*** Opening of DATASET EXCERPTS ***

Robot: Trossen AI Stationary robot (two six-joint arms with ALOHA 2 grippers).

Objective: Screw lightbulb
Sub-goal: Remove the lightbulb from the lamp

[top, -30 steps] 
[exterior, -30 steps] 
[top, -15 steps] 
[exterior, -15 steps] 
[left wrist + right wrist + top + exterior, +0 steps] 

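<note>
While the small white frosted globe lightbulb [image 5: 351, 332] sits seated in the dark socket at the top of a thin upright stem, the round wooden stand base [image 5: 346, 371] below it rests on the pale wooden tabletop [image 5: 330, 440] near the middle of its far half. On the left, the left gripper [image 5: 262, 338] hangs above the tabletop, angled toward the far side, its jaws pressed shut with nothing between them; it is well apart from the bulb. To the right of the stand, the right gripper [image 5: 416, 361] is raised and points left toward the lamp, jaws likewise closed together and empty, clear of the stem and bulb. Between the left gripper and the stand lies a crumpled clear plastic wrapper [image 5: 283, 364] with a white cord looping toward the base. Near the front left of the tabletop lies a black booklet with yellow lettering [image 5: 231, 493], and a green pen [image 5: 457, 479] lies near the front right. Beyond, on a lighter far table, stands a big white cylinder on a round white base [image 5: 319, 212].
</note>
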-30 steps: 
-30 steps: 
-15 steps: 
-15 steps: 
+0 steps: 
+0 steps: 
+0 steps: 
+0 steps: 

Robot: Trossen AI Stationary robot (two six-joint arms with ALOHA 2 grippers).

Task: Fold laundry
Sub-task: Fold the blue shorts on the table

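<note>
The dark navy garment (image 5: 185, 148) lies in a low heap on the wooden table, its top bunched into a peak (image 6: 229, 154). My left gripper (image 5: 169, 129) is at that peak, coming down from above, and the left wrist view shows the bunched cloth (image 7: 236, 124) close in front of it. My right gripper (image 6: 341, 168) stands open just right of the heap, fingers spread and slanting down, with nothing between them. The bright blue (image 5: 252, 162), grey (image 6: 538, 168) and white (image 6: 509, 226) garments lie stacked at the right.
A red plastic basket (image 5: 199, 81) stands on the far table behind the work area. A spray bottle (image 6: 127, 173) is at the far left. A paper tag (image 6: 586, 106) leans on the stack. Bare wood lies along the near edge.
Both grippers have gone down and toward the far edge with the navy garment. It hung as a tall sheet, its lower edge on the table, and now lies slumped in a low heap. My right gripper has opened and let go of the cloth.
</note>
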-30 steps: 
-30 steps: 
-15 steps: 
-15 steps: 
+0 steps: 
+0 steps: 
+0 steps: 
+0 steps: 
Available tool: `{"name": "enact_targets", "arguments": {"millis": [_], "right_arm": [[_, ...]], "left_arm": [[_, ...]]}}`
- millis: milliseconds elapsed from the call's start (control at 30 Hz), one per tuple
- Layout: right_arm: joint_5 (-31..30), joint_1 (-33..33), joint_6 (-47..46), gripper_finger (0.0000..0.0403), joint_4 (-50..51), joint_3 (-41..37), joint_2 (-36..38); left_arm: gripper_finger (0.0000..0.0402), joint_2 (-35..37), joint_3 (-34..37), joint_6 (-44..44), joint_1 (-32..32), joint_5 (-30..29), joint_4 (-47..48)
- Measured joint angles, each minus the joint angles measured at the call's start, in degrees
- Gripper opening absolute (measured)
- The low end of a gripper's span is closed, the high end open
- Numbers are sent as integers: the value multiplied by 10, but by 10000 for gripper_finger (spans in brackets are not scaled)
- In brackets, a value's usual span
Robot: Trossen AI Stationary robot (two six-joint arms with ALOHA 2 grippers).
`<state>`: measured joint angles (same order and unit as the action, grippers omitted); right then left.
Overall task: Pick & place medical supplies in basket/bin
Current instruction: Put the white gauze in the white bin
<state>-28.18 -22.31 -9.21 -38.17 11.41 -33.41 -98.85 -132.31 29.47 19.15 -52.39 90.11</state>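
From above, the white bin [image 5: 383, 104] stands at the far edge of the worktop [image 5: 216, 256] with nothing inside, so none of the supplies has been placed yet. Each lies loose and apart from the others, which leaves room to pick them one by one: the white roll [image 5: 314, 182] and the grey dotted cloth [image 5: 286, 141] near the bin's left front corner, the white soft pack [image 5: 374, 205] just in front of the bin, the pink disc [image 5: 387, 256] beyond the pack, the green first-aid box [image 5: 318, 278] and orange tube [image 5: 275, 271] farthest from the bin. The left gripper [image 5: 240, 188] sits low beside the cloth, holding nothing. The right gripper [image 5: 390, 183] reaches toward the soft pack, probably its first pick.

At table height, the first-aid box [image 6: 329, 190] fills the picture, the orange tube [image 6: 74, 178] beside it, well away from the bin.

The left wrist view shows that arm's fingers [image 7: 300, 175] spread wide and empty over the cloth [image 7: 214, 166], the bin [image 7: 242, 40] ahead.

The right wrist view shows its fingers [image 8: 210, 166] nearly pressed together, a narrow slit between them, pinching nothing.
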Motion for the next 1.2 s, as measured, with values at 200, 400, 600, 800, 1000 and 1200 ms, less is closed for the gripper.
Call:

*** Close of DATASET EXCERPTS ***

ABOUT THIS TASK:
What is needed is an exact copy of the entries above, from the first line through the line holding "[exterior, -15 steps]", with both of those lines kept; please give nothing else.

TASK ANSWER:
Robot: Trossen AI Stationary robot (two six-joint arms with ALOHA 2 grippers).

Objective: Screw lightbulb
Sub-goal: Remove the lightbulb from the lamp

[top, -30 steps] 
[exterior, -30 steps] 
[top, -15 steps] 
[exterior, -15 steps] 

This output is complete, so the exercise is closed.